## [EXERCISE DESCRIPTION]
From the listing below, copy only the lines running from the line that contains "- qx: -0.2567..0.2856" to the line that contains "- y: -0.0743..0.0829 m", both included.

## [AVAILABLE RECORDS]

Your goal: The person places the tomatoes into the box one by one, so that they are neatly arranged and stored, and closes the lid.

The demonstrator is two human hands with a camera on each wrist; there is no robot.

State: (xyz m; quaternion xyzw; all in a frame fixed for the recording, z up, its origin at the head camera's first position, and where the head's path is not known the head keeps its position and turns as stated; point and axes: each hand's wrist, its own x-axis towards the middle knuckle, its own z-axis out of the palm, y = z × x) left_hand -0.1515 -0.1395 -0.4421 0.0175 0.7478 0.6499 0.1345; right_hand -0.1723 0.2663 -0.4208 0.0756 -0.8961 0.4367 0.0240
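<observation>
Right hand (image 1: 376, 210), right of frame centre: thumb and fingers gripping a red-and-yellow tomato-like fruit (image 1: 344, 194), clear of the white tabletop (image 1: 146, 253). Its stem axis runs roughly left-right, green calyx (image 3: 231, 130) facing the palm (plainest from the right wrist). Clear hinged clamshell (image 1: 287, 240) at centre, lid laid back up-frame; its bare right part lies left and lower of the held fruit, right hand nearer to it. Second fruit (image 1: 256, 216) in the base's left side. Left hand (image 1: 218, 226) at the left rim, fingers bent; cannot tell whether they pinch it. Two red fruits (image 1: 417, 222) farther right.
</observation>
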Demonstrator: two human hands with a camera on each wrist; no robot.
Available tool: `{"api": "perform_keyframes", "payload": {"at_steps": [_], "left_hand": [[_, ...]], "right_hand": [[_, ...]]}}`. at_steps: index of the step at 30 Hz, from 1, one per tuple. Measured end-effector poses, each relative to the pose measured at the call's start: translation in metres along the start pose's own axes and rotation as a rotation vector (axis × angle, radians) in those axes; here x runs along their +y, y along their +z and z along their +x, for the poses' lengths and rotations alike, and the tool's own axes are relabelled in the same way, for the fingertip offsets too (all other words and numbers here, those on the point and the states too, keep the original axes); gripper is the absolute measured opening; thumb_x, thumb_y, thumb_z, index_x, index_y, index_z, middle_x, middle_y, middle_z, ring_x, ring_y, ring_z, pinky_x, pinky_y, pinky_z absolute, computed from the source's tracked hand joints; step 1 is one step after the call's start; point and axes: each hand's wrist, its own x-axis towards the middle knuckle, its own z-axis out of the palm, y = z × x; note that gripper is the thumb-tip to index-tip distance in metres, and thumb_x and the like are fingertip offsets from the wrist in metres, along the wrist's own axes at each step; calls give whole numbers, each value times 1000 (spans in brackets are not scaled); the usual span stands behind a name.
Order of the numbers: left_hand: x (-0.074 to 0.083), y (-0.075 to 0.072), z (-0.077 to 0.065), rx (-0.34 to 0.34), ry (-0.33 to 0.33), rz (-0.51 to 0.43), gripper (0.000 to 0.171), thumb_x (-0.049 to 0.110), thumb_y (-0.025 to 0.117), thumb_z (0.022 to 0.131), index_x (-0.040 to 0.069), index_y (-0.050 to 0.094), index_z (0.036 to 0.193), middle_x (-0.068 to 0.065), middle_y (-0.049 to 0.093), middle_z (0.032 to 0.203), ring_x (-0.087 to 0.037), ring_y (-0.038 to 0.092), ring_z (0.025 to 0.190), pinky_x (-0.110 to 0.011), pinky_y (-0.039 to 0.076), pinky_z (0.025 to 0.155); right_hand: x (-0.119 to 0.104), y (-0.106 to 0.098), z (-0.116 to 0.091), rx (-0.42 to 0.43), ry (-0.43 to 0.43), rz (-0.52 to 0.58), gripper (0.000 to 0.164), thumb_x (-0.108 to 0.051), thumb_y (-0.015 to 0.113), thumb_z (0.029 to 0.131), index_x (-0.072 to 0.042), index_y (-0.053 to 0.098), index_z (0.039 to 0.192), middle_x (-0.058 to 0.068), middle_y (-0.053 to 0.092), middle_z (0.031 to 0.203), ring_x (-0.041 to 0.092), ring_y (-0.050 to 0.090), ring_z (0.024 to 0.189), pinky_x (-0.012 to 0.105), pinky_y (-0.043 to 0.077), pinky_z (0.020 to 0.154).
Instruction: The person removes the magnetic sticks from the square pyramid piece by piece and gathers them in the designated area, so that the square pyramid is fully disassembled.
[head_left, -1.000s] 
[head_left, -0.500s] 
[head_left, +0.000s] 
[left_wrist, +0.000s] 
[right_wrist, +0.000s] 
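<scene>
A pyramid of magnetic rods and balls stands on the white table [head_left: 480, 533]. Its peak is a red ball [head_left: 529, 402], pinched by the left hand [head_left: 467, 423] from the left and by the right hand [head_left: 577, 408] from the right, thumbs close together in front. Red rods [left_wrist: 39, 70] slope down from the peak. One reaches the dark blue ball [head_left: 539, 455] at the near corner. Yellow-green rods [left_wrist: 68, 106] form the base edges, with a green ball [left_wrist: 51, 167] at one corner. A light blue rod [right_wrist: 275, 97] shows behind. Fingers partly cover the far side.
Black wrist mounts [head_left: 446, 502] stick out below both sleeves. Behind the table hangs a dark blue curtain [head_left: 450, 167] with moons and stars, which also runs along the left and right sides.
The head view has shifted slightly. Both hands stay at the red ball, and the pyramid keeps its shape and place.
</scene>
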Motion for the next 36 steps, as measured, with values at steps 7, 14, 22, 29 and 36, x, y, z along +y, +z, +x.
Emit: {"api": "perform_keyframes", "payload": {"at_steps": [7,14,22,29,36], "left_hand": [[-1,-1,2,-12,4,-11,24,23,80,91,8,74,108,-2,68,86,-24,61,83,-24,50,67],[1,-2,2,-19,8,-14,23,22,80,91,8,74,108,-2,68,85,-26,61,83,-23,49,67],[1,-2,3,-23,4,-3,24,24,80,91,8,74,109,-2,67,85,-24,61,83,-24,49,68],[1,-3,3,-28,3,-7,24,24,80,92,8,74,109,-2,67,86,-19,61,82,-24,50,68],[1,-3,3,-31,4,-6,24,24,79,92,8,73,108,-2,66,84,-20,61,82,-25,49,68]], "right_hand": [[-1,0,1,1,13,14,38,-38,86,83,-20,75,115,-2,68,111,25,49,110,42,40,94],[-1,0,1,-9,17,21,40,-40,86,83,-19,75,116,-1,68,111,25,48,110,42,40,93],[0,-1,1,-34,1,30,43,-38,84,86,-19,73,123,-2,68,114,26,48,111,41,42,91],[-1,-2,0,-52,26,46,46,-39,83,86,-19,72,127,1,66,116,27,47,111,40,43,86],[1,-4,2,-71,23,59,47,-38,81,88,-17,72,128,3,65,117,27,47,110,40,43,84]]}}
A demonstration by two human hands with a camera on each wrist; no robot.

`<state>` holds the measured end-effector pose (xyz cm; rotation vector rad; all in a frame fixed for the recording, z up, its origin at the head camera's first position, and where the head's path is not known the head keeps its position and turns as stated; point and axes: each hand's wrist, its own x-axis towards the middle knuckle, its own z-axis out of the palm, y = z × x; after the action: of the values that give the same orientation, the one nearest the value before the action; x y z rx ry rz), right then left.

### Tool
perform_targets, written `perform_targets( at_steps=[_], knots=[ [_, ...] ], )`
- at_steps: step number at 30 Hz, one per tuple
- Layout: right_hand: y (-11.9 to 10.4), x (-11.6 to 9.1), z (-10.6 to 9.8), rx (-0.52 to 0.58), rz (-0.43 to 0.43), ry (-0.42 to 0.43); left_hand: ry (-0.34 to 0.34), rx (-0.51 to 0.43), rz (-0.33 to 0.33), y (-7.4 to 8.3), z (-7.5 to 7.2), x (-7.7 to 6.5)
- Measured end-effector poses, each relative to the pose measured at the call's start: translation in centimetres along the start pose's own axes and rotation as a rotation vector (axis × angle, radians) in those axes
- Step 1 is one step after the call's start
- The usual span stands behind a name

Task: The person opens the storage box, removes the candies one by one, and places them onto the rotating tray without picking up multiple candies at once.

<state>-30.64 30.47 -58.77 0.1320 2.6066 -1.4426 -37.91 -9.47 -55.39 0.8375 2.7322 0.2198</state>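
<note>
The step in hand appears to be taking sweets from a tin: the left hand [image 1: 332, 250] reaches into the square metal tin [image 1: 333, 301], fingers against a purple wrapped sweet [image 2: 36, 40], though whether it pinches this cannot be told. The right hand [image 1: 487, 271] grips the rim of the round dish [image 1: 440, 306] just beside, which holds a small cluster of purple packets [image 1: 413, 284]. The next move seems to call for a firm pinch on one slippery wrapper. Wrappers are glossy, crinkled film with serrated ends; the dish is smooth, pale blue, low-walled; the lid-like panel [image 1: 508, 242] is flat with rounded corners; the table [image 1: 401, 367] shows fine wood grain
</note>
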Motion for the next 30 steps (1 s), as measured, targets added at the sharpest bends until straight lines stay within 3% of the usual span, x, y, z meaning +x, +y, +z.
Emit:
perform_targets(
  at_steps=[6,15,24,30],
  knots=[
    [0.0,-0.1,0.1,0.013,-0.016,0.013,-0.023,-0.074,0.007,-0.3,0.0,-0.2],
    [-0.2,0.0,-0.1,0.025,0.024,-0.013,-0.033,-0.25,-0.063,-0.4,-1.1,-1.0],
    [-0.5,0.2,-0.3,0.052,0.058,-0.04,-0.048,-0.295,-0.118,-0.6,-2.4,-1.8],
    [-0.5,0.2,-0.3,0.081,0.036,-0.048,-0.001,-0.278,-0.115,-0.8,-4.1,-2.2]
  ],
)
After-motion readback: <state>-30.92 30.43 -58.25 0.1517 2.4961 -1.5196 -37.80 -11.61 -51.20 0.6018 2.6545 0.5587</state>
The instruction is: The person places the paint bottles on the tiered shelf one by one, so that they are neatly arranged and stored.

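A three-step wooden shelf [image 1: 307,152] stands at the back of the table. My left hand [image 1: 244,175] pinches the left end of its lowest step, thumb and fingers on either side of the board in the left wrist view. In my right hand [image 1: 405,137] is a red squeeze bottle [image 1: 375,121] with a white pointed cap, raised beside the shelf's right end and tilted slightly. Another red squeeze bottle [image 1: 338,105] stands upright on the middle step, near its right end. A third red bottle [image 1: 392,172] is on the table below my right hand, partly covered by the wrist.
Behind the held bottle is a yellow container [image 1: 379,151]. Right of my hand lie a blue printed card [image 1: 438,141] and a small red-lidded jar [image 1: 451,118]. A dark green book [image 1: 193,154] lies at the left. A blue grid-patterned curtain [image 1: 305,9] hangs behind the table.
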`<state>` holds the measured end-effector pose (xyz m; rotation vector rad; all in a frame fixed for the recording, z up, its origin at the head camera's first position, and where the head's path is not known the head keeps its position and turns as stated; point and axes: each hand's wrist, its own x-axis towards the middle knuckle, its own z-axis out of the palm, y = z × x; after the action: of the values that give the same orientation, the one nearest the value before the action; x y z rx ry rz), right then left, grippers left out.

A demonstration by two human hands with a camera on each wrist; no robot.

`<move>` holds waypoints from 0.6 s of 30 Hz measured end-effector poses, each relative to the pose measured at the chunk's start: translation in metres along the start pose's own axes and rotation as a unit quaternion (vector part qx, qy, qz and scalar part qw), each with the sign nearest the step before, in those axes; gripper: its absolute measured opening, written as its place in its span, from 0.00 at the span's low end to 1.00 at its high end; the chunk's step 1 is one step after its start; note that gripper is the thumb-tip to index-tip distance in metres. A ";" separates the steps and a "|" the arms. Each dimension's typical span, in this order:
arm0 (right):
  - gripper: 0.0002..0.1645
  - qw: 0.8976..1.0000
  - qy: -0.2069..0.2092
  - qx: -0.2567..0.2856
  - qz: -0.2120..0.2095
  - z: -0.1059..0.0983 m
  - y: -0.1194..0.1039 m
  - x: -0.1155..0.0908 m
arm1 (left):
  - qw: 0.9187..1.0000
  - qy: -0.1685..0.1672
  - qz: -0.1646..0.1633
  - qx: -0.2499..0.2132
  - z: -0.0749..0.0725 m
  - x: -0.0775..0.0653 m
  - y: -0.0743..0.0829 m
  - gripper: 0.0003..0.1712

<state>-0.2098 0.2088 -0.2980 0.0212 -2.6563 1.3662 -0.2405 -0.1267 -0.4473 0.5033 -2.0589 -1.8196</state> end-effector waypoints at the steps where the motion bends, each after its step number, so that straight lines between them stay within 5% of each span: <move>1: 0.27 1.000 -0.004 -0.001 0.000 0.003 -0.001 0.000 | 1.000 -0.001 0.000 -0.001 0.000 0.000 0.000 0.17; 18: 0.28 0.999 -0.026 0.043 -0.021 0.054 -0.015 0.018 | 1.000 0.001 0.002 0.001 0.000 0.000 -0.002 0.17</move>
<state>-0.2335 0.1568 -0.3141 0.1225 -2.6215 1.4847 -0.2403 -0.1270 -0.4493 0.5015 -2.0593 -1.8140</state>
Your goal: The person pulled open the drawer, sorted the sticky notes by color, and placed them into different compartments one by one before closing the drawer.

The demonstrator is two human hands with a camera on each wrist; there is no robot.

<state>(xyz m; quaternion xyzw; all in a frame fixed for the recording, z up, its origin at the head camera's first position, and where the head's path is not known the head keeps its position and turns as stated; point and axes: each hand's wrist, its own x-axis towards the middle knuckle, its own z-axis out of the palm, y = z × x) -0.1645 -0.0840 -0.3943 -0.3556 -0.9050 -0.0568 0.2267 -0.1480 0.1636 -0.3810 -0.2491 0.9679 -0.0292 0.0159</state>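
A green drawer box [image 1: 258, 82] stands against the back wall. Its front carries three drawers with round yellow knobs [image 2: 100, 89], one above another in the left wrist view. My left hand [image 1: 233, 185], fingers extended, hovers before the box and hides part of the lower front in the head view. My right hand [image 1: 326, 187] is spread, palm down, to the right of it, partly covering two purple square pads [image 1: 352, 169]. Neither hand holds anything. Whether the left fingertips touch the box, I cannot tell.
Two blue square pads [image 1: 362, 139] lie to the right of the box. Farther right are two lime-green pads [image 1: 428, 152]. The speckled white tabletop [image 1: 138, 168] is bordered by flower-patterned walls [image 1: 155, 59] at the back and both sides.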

## [THE ANSWER]
  - qx: -0.2567..0.2856
  - qz: -0.2120..0.2095
  - z: -0.1059..0.0983 m
  - y: -0.1194..0.1039 m
  - x: -0.1155..0.0908 m
arm1 (left):
  - qw: 0.9187..1.0000
  - qy: -0.1685..0.1672
  - qz: -0.1646..0.1633
  - qx: -0.2499..0.2132
  - z: -0.0749..0.0725 m
  - x: -0.0775..0.0653 m
  - y: -0.0743..0.0829 m

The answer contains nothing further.